Отрывок оказался забавным, однако настолько Нэша обескуражил, что тот даже не улыбнулся. От такой откровенности он содрогнулся, подивившись тому, какое же нужно присутствие духа, чтобы вот так рыться в себе и представать в неприглядном виде перед всем миром. Нэш выключил лампу, закрыл глаза и слушал жужжание кондиционера до тех пор, пока не уснул. Ему приснился лес, где в листьях шуршал ветер, и звук этот был точь-в-точь похож на шуршание новых карт.
Утром Нэш продолжал тянуть и опять отложил игру.
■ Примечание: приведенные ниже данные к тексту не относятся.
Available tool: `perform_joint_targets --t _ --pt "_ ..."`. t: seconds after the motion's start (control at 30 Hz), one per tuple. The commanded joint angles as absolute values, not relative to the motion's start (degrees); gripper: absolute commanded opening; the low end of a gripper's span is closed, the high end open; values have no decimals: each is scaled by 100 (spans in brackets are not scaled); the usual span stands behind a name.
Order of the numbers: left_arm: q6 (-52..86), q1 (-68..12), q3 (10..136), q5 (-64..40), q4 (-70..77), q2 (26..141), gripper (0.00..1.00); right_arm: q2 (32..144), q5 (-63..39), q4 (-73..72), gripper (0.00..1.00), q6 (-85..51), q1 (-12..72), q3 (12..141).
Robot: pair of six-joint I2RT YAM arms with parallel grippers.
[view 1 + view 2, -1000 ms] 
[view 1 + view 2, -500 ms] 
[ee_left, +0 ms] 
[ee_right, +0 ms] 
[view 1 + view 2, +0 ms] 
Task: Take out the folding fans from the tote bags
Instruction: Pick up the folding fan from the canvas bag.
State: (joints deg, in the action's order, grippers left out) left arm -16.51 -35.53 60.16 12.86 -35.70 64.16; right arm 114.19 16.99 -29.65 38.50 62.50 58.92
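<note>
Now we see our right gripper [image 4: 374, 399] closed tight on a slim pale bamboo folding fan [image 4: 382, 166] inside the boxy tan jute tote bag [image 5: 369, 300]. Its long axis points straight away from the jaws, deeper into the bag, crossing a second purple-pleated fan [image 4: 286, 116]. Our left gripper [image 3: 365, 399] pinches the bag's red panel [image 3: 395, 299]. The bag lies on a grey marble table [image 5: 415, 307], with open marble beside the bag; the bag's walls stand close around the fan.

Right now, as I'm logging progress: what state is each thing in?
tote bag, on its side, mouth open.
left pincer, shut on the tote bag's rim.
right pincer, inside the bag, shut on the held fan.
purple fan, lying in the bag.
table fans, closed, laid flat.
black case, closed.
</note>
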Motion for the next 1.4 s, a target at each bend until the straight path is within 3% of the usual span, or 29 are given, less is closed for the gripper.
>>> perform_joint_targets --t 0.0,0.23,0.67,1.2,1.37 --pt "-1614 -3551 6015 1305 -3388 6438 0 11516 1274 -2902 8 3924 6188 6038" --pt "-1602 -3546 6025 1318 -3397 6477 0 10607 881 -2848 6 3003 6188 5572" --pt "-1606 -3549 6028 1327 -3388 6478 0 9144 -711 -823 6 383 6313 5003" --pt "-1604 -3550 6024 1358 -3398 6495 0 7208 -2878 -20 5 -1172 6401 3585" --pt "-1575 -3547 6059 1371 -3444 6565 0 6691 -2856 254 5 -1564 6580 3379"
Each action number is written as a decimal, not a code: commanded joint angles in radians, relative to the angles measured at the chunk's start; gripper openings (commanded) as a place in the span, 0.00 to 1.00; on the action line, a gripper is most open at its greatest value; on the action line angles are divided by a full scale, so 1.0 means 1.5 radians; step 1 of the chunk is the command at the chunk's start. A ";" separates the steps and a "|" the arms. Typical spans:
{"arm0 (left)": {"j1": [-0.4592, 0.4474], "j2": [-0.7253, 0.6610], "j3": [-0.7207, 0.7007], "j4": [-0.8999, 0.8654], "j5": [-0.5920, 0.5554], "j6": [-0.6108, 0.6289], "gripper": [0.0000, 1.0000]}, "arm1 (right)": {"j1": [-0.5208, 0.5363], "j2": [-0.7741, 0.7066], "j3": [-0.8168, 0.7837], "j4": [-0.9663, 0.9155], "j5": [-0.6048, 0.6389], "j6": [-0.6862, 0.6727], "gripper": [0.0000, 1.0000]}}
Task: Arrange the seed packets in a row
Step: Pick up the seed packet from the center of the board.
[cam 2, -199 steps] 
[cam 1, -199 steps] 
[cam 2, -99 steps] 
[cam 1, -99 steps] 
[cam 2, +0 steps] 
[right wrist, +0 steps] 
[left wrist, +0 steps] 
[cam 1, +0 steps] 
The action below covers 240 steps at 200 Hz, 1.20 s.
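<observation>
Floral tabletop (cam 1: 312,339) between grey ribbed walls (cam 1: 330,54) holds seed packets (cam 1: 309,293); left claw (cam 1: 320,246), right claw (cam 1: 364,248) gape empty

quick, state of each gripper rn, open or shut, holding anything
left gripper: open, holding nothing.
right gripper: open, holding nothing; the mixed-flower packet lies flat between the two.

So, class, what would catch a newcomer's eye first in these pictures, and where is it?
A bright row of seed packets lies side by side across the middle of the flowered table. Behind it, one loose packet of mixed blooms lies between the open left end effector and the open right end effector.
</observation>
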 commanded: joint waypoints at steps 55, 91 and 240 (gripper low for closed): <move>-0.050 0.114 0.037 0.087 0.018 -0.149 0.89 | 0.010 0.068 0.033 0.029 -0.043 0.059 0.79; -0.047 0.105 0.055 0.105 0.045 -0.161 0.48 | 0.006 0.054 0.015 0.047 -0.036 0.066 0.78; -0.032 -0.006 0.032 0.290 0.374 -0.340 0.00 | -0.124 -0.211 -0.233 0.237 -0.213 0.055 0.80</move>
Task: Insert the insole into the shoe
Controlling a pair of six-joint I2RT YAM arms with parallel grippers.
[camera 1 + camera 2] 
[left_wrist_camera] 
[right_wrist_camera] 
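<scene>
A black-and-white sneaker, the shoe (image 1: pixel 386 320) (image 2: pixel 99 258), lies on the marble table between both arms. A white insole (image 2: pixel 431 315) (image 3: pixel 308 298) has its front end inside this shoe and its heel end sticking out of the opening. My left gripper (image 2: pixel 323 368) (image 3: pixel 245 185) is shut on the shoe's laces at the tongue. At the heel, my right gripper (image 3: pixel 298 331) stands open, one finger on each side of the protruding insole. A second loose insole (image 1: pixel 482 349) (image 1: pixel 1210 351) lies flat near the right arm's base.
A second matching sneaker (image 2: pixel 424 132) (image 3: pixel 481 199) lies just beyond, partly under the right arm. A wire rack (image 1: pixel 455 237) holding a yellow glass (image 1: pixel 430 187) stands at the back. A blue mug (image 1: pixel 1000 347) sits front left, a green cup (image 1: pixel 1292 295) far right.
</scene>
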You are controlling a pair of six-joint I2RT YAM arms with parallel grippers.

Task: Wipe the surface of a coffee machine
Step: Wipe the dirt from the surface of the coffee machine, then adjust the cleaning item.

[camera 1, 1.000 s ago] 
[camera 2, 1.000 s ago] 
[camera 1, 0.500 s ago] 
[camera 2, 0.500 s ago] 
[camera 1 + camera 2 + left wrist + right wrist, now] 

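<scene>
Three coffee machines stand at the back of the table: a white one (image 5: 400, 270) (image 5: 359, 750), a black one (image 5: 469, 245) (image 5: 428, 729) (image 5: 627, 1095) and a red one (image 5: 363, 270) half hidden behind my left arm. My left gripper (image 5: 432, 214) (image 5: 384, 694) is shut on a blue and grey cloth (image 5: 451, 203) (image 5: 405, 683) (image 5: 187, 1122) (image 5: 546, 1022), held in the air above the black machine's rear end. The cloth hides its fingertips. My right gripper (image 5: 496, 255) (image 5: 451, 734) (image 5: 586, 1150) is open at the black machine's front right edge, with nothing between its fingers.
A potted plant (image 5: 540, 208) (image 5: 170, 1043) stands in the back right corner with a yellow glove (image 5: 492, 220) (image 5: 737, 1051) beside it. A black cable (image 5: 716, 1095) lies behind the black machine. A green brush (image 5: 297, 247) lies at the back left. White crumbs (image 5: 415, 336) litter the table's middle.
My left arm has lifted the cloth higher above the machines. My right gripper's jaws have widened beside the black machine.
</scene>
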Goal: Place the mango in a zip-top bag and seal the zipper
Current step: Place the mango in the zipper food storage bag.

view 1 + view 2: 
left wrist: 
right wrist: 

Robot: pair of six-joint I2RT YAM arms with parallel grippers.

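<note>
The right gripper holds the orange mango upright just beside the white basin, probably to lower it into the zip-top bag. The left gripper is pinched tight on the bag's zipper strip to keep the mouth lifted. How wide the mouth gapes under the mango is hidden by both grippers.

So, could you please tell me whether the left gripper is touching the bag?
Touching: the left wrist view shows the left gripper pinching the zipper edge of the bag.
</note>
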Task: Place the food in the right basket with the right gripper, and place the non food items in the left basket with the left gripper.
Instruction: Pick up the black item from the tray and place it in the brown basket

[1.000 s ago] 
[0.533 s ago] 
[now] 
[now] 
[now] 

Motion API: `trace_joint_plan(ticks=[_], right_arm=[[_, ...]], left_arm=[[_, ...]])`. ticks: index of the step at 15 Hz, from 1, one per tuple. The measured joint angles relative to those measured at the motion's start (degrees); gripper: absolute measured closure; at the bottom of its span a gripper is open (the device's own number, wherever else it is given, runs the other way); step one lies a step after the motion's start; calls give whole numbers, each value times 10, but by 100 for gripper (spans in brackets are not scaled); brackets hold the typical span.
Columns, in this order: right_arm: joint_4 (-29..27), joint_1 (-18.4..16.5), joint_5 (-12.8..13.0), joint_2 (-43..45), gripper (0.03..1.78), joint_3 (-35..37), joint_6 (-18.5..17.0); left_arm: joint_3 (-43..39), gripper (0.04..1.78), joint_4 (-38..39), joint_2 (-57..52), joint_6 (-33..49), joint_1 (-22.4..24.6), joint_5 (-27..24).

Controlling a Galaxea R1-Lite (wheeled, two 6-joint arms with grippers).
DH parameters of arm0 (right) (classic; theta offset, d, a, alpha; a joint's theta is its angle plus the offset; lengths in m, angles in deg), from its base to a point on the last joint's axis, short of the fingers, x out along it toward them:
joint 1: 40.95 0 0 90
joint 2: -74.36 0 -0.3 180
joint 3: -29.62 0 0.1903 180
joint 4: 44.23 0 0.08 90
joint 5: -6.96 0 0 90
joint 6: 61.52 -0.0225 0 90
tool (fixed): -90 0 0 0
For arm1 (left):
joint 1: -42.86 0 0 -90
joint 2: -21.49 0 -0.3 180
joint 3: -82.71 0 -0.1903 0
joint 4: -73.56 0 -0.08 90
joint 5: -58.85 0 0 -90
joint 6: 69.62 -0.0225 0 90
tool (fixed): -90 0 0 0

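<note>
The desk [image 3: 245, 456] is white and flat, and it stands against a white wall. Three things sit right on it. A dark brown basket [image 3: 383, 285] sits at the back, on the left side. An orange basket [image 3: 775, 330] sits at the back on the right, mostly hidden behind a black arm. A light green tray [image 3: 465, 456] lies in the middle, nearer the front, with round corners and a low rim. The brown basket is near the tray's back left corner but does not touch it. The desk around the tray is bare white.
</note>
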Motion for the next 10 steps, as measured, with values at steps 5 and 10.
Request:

Будто бы проверял, на что способен он сам, а не Поцци, и сдать этот экзамен стало делом чести. Ему стало нужно понять, долго ли он продержится в состоянии неопределенности, сможет ли вести себя так, словно забыл об игре, до тех пор пока Поцци сам не нарушит молчания. Если Поцци тоже будет молчать, значит, он ничего не стоит и все его рассказы — обычная болтовня. Симметричность условия их задачи Нэшу понравилась. Отсутствие слов будет значить, что все только слова, а слова будут значить, что все блеф, обман, сотрясение воздуха. Если же Поцци действительно умеет играть, он непременно рано или поздно заговорит сам, и потому Нэш решил не торопить событий. Это как будто хочешь вдохнуть, но задерживаешь дыхание, подумал он, уже зная, что, раз решившись на эксперимент, он его доведет до конца.
Поцци, хорошо выспавшийся, выглядел намного лучше вчерашнего. Еще не было девяти часов, когда Нэш услышал, как в ванной полилась вода, а минут через двадцать Поцци появился у него в комнате, снова обмотавшись полотенцами.
— Как господин сенатор чувствует себя с утра пораньше? — сказал Нэш.
— Неплохо, — сказал Поцци. — Кости еще болят, но тем не менее Джексус Поззиус снова у дел.
— Что, по-видимому, означает: пора нам слегка позавтракать?
— Слегка! Поплотней позавтракать! У меня в животе дыра, и она требует, чтобы ее наполнили.
Им принесли завтрак, и Нэш не заговаривал о делах еще час. Он начал было подумывать, не решил ли и Поцци сыграть с ним в ту же игру: устроить войну нервов, не желая заговаривать первым. Однако едва Нэш так подумал, как оказалось, что он ошибается. Поцци доел и ушел к себе одеваться. Едва он вернулся (в белой рубашке, в серых брюках и белых туфлях вид у него вполне пристойный, подумал Нэш), Поцци заговорил сам и с порога.